Liberty High bans taped-mouth protest

When is a silent protest too “distracting” for school? asks Greg at Rhymes With Right.

At the ironically named Liberty High in Virginia, administrators told students they couldn’t tape their mouths shut to protest abortion because it was a distraction.

In Tinker v. Des Moines, the U.S. Supreme Court said students had a First Amendment right to wear black armbands to school to protest the Vietnam War. Greg asks:

Now tell me, how does tape over the mouth in any way rise to the standard set in this case — “substantial interference with school discipline or the rights of others” — in light of the fact that the tape would be in no way more disruptive than the black armbands in Tinker?
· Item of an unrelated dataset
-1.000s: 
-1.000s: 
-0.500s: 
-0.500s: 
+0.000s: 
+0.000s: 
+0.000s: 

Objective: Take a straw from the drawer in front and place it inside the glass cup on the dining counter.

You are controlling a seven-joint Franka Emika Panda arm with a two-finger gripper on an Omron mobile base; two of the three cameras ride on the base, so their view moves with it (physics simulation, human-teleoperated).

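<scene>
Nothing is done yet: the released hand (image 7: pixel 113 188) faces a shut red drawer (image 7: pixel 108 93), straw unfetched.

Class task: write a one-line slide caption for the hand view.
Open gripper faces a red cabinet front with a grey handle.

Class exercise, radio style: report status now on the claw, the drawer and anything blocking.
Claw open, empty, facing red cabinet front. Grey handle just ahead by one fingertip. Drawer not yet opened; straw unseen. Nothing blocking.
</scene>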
This seems like a fairly clear violation of Tinker. It’s not uncommon for student protesters to tape their mouths. On the annual Day of Silence to protest harassment of gays, students often duct-tape their mouths.

Teen asserts religious right to nose ring

Suspended from her North Carolina high school for violating the dress code, Ariana Iacono, 14, says her nose ring is a religious symbol and therefore constitutionally protected.

“I think it’s kind of stupid for them to kick me out of school for a nose piercing,” she said. “It’s in the First Amendment for me to have freedom of religion.”

Ariana and her mother, Nikki, 32, belong to the Church of Body Modification, which actually exists.

Richard Ivey, the Iaconos’ Raleigh-based minister in the church, believes it’s a case of officials dismissing something unfamiliar.

. . . Ivey describes the church as a non-theistic faith that draws people who see tattoos, piercings and other physical alterations as ways of experiencing the divine.

School policy provides for dress-code exemptions based on religious faith, so the Iaconos are bound to prevail.